2. Il ressort, en premier lieu, des pièces versées aux débats que pour fonder la mesure d'éloignement contestée, le préfet de la Haute-Savoie a estimé, sur le fondement du 2° de l'article L. 611-1 du code de l'entrée et du séjour des étrangers et du droit d'asile, que M. C se maintenait sur le territoire français de manière irrégulière, car démuni de tout visa ou document de séjour. Si M. C expose qu'il a, il est vrai, un droit au séjour dans l'espace " Schengen " d'une durée de 90 jours, dès lors qu'il dispose d'un passeport biométrique serbe valide jusqu'en 2031, il est constant que l'intéressé est entré dans l'espace " Schengen ", après avoir atterri à l'aéroport de Genève-Cointrin, le 15 décembre 2021, mais il ne justifie pas de sa sortie de l'espace Schengen après cette date. Dès lors, à la date du 14 mai 2022, à laquelle la mesure d'éloignement en litige a été édictée, M. C s'était déjà maintenu sur le sol français pour une durée supérieure à 90 jours, faisant état, ainsi, d'un séjour en France depuis environ six mois. De plus, l'étranger ne conteste pas qu'il n'a jamais sollicité de titre de séjour auprès de la préfecture de la Loire, département dans lequel il réside pourtant, selon ses propres déclarations. Et ce alors qu'il lui était loisible d'y procéder. Par suite, c'est à bon droit que l'autorité administrative s'est fondée, pour prendre la mesure d'éloignement attaquée, sur le 2° de l'article L. 611-1 du code de l'entrée et du séjour des étrangers et du droit d'asile. Le moyen tiré de l'erreur de droit doit donc être écarté.
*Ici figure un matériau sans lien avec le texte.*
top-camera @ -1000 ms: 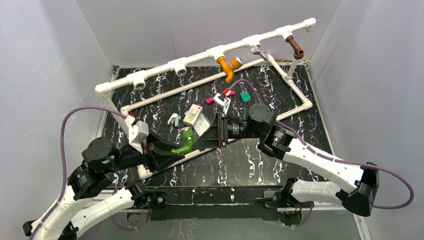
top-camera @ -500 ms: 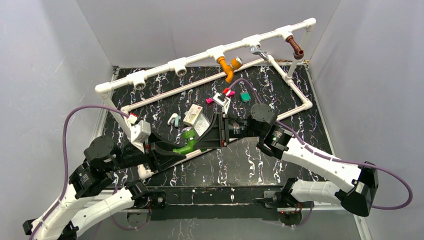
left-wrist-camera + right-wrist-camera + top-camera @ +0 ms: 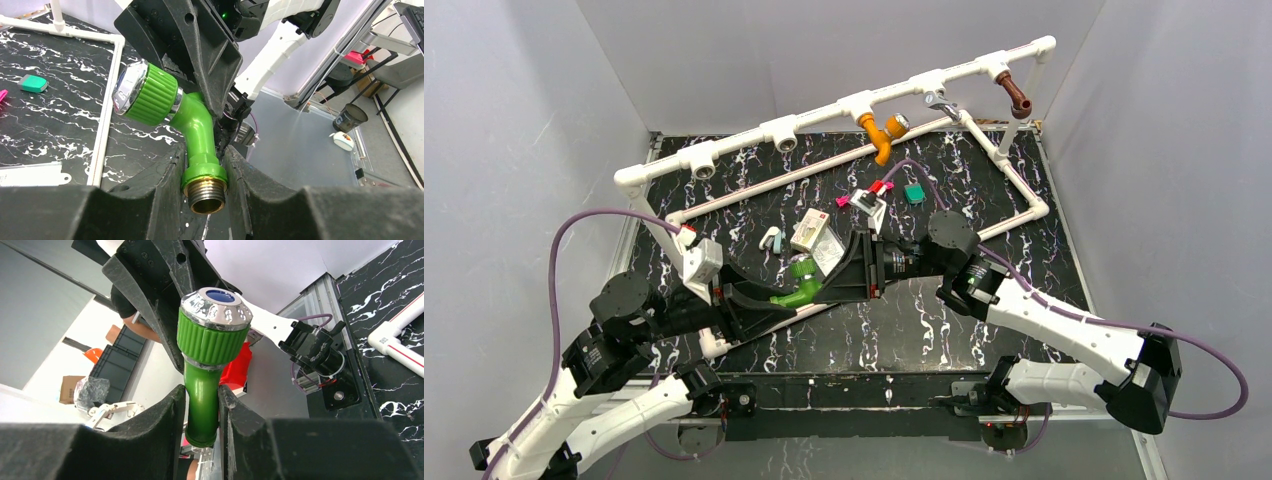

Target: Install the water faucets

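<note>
Evidently a handover is in hand: the green faucet point(image 3: 799, 290) is gripped between both arms over the counter point(image 3: 924, 330). The left jaws are closed at its brass-threaded end, the right jaws on its neck. Next, the left hold should be released, so the thread can be offered to an empty pipe socket point(image 3: 785, 135).

We see bright, even overhead light and soft shadows; glare flecks the green faucet point(image 3: 215, 340), wrist views warp at edges.
</note>
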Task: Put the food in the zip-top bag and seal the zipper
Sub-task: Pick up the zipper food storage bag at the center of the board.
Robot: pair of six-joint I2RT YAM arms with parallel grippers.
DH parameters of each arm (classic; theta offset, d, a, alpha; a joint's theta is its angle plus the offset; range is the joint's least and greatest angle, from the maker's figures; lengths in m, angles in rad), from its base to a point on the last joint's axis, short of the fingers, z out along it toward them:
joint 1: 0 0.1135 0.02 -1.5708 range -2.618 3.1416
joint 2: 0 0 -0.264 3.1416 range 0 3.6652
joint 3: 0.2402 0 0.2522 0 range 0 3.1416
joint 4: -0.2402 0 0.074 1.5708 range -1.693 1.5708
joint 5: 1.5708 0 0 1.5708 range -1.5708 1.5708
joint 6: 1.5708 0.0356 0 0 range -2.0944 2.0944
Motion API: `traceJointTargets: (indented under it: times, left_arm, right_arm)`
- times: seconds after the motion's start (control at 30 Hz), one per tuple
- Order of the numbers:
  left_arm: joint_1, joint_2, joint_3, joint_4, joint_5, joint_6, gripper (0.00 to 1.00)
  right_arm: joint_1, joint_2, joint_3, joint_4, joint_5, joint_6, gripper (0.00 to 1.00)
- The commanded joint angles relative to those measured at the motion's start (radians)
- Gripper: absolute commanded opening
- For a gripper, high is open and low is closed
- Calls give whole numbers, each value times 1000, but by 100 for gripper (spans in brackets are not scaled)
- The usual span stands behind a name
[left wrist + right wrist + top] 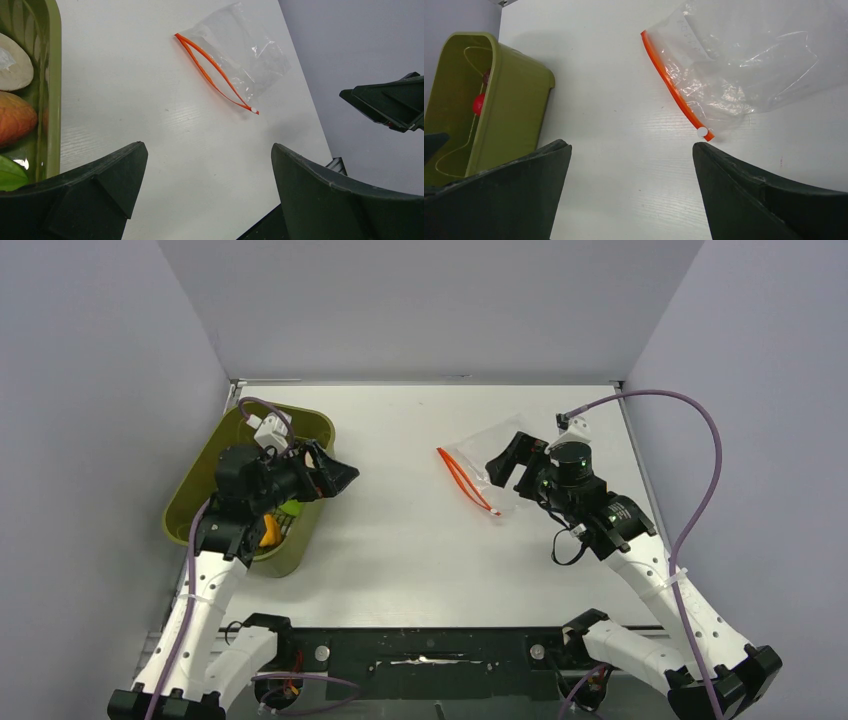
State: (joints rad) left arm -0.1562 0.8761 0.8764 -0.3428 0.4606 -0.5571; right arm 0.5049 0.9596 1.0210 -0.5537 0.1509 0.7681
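Note:
The clear zip-top bag [487,452] lies flat on the white table, right of centre. Its orange-red zipper [215,70] gapes slightly, and a white slider [701,132] sits at the near end. My right gripper [508,465] hovers open over the bag's near edge, its right fingertip [704,150] just short of the slider. The food lies in an olive-green tub [205,475] at the left: a red round piece [478,103], an orange-brown piece [15,117], a pale piece [12,62] and a lime piece [290,508]. My left gripper [335,472] is open and empty above the tub's right rim.
Grey walls close in the table on the left, back and right. The tub [509,100] stands against the left wall. Bare white tabletop [400,520] lies between the tub and the bag. Purple cables loop from both wrists.

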Motion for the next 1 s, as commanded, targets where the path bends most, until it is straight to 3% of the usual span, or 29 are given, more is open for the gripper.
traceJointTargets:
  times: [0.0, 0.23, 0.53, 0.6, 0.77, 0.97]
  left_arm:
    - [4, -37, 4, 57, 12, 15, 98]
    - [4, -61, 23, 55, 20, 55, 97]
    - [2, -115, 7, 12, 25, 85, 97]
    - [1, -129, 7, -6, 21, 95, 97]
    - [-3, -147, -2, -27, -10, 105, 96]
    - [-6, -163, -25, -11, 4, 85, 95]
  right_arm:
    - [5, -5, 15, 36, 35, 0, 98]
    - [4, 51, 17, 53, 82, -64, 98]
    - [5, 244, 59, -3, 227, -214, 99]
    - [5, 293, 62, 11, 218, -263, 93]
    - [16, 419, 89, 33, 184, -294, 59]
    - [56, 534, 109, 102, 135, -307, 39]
3. En second lieu, il ressort toutefois tant des déclarations effectuées par M. C lors de son audition du 14 mai 2022 conduite par les forces de police de la zone frontalière d'Annemasse, que de l'ensemble des pièces versées au dossier, et cela n'est d'ailleurs pas utilement contredit par le préfet de la Haute-Savoie, que contrairement à ce qu'a estimé l'autorité administrative, M. C n'est pas célibataire et n'est pas dépourvu d'attaches familiales en France. Il ressort à cet égard des pièces du dossier que l'épouse de M. C, compatriote titulaire de la protection subsidiaire, réside à Mably dans la Loire avec leurs quatre enfants scolarisés depuis plusieurs années, lesquels bénéficient d'un droit au séjour en France, et n'ont pas vocation à retourner en Serbie. C'est donc à tort que le préfet de la Haute-Savoie a considéré que M. C était dépourvu d'attaches familiales en France, et ce alors que le requérant avait pourtant déclaré lors de son audition par les forces de police nationale, le 14 mai 2022, avoir ses attaches familiales dans la Loire. Par suite, le préfet a entaché sa décision d'éloignement d'une erreur de fait.
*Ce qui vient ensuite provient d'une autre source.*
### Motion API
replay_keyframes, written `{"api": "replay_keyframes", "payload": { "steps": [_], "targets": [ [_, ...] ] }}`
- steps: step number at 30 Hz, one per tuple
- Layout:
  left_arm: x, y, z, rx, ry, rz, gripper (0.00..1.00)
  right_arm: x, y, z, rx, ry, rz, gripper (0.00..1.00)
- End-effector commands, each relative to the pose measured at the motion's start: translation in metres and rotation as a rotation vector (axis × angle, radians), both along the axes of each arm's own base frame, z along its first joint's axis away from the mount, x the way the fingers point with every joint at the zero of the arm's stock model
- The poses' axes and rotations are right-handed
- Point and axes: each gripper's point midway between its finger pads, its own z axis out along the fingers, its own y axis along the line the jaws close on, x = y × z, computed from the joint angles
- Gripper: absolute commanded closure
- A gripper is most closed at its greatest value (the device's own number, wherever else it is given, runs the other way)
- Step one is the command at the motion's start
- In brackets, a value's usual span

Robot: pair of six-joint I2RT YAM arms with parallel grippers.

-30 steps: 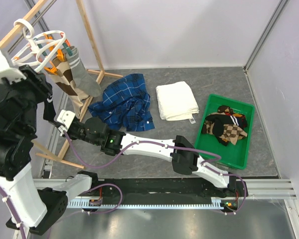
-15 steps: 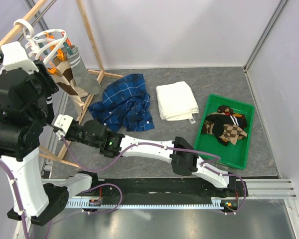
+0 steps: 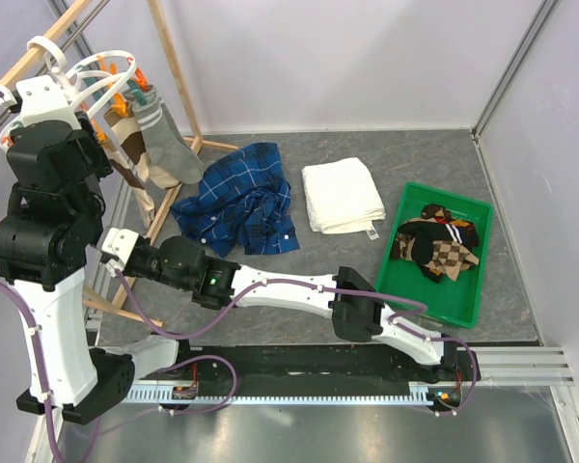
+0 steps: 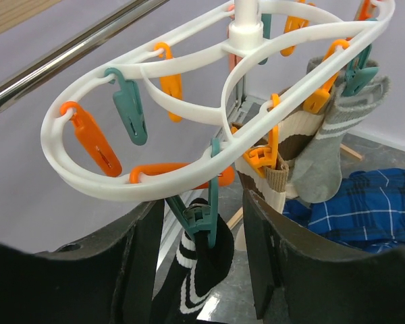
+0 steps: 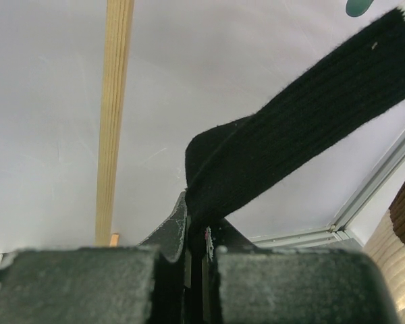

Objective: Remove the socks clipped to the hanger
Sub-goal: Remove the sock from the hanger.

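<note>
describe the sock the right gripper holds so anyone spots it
Look far left at the white hanger on the wooden rack. A teal pin on its rim holds the black sock, white-striped, unlike the grey sock and beige sock beside it.

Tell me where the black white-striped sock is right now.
In the left wrist view, bottom centre: the black white-striped sock hangs from a teal plastic clothespin on the white round plastic hanger's near rim, between the fingers of the left end effector.
</note>
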Motion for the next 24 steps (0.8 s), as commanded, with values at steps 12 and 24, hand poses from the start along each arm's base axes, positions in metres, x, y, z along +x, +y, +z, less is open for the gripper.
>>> {"api": "replay_keyframes", "payload": {
  "steps": [12, 24],
  "targets": [
    [-0.025, -0.002, 0.034, -0.034, -0.131, -0.05, 0.37, -0.01, -0.005, 0.021, 0.037, -0.022, 0.01, 1.0],
    [-0.032, 0.004, 0.027, -0.048, -0.125, -0.006, 0.37, -0.013, -0.007, 0.023, 0.036, -0.02, 0.015, 1.0]
  ]
}}
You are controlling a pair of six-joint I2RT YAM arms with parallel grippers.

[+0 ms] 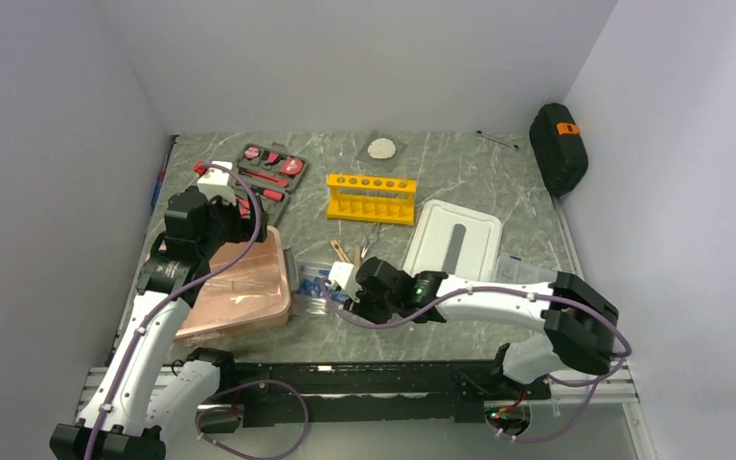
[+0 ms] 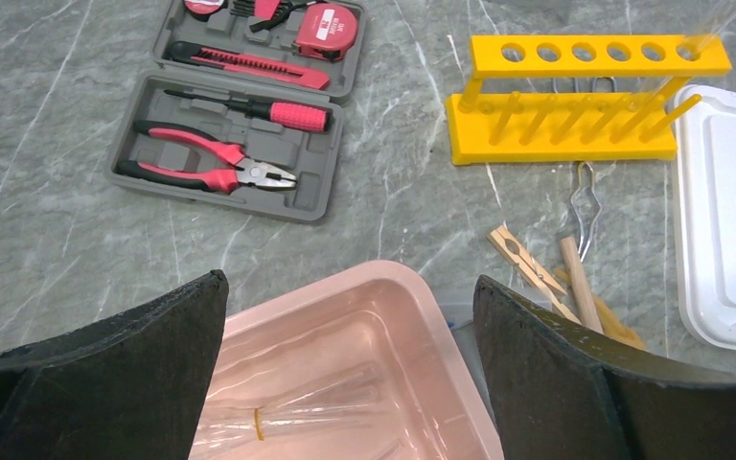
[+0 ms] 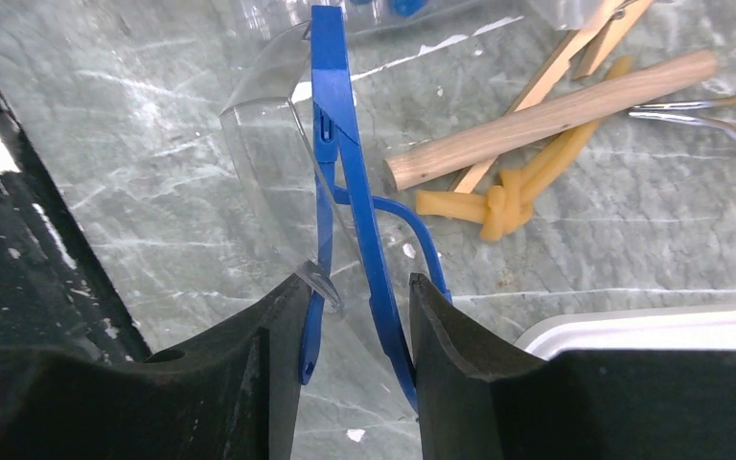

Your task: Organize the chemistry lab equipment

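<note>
The right gripper (image 3: 355,287), jaws drawn in narrow around the blue frame of the safety glasses (image 3: 331,125) and seemingly pinching it, sits low over the marbled table (image 3: 105,144) near its front edge. The glasses are just beside the bag of blue-capped tubes (image 1: 311,286) and near the wooden clamps (image 3: 546,101), while the left gripper (image 2: 350,287) hangs wide apart above the pink tray (image 2: 345,326). With only a thin hinged frame and slick lens in the hold, a lift may let the glasses swing, fold or slip free, or snag the bag alongside.
</note>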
4. Il résulte de ce qui a été exposé au point précédent que la décision d'éloignement doit être annulée, ainsi que par voie de conséquence, l'arrêté attaqué dans son ensemble. Cette annulation implique uniquement, mais nécessairement, que le préfet de la Haute-Savoie procède au réexamen de la situation administrative de M. C.
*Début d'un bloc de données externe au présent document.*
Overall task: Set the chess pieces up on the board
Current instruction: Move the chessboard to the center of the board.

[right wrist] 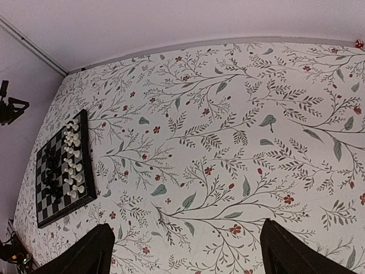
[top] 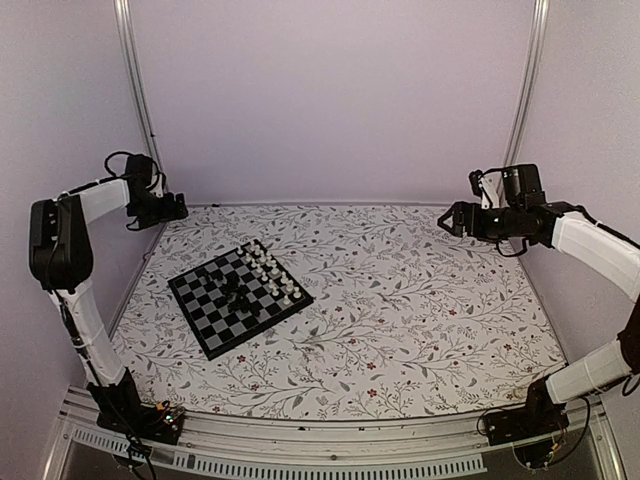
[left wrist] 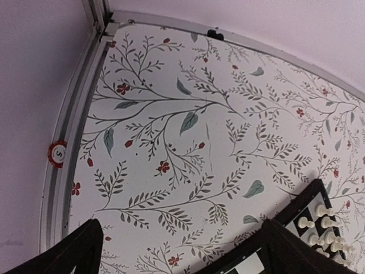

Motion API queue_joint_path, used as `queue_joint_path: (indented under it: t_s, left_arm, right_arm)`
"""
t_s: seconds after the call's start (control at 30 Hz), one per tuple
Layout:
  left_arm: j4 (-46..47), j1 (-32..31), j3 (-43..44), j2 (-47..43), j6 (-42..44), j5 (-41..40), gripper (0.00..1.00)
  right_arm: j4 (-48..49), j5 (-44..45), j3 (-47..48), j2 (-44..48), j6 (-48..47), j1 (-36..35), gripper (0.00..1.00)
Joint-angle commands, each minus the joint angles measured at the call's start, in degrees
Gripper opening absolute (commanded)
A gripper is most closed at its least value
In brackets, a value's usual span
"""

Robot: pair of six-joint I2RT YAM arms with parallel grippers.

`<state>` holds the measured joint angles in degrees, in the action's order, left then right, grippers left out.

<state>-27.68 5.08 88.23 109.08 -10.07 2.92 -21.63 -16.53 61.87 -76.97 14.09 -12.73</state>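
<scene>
The board [top: 240, 299] lies on the left half of the table, turned like a diamond. White chess pieces [top: 272, 272] stand in two rows along its far right edge. A bunch of black pieces [top: 238, 296] sits at its middle. In the right wrist view the board [right wrist: 44, 201] is at the far left with white pieces [right wrist: 72, 160] and black ones [right wrist: 52, 174]. My left gripper [top: 181, 209] is raised at the far left corner, open and empty; a board corner [left wrist: 311, 201] shows beside its right finger. My right gripper [top: 443, 220] is raised at the far right, open and empty.
The floral table cover [top: 420, 300] spreads over the whole table. Metal frame posts [top: 135, 90] stand at the back corners, with purple walls around. A small red round sticker [left wrist: 57, 153] sits on the left rail.
</scene>
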Motion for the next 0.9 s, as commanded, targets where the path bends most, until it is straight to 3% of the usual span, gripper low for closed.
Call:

Sur les conclusions présentées au titre des frais de procès :

5. En application des dispositions de l'article L. 761-1 du code de justice administrative, il y a lieu, dans les circonstances de l'espèce, de mettre à la charge de l'Etat une somme de 1 000 euros au titre des frais exposés et non compris dans les dépens.

DECIDE :

Article 1 : L'arrêté du 14 mai 2022 pris par le préfet de la Haute-Savoie, obligeant M. C à quitter le territoire français sans délai de départ volontaire, fixant le pays à destination duquel il sera reconduit, et lui interdisant le retour sur le territoire français pour une durée d'un an, est annulé.

Article 2 : L'Etat versera une somme de 1 000 euros à M. C au titre des dispositions de l'article L. 761-1 du code de justice administrative.

Article 3 : Le présent jugement sera notifié à M. A C et au préfet de la Haute-Savoie.

Rendu public par mise à disposition au greffe le 17 août 2022.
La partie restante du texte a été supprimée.